▶ **Task details**
Scan the data, and whenever a line contains "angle", copy it.
▼
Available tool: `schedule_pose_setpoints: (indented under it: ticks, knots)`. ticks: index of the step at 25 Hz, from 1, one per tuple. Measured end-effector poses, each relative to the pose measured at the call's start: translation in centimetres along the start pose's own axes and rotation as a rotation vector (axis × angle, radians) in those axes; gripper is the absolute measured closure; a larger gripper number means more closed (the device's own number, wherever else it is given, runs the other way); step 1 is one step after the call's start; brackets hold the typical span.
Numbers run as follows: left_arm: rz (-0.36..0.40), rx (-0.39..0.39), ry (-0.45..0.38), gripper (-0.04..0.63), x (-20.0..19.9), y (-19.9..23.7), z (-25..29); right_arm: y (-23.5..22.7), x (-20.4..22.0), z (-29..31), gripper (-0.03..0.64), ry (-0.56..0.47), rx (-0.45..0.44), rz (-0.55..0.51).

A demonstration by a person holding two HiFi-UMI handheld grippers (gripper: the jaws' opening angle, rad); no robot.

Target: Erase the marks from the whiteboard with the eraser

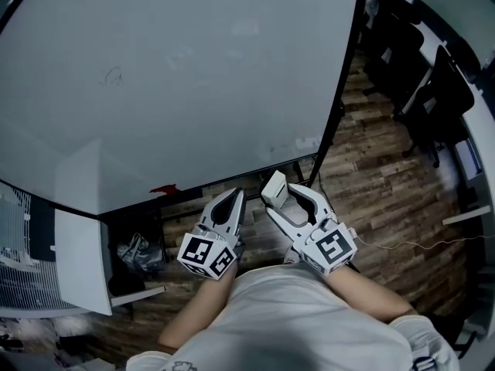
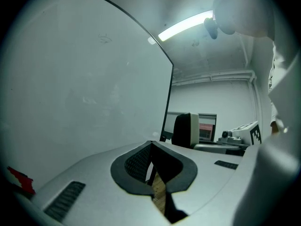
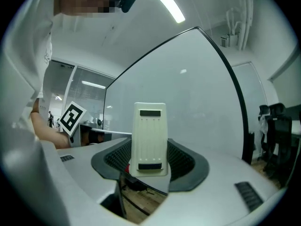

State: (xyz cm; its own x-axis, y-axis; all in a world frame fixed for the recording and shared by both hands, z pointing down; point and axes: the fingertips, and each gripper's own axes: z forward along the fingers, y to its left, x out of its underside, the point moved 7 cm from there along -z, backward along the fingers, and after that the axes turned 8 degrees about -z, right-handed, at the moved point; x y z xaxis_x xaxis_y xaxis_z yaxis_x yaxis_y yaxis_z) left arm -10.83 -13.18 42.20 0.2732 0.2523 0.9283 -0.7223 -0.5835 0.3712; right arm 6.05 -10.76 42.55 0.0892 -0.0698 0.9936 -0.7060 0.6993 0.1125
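The whiteboard (image 1: 193, 91) fills the upper left of the head view, with a small faint scribble (image 1: 114, 76) near its upper left. Below its bottom edge, my right gripper (image 1: 285, 195) is shut on a cream eraser (image 1: 273, 187) that stands up between the jaws. The right gripper view shows the eraser (image 3: 149, 135) upright in my right gripper (image 3: 150, 160), with the board (image 3: 188, 107) behind it. My left gripper (image 1: 234, 201) is shut and empty, close beside the right one. In the left gripper view, my left gripper (image 2: 152, 163) points along the board (image 2: 70, 88), where the scribble (image 2: 104, 39) shows.
A small red object (image 1: 164, 188) lies at the board's lower edge. The black stand leg (image 1: 329, 141) runs down the board's right side. Black office chairs (image 1: 433, 103) stand at the right on the wooden floor (image 1: 379, 192). A white panel (image 1: 81, 269) and a wire rack (image 1: 15, 230) are at the lower left.
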Motion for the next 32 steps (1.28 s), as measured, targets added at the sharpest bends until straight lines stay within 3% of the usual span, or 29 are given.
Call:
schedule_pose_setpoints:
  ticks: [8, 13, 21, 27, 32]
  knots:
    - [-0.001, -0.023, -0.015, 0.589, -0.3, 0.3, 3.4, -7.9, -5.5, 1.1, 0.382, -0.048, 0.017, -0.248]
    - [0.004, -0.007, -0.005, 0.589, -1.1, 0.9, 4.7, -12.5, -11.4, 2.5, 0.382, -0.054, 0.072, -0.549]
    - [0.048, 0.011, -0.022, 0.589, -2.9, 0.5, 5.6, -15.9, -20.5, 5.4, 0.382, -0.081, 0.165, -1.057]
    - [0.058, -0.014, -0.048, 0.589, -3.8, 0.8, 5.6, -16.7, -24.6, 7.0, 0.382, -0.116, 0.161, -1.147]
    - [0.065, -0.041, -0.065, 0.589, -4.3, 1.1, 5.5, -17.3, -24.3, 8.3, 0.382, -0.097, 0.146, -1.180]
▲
▶ **Exercise solution**
Available tool: `schedule_pose_setpoints: (indented under it: ticks, knots)`. ticks: index of the step at 25 Hz, from 1, one per tuple. Measured end-effector poses, each relative to the pose measured at the call's start: translation in centimetres along the start pose's own axes and rotation as a rotation vector (axis × angle, radians) in those axes; gripper is the absolute measured closure; a larger gripper number means more closed (the device's own number, wherever else it is given, runs the other way); step 1 is one step after the call's start; brackets hold the typical span.
A demonstration by a person holding two HiFi-UMI handheld grippers (gripper: the jaws' opening angle, rad); no robot.

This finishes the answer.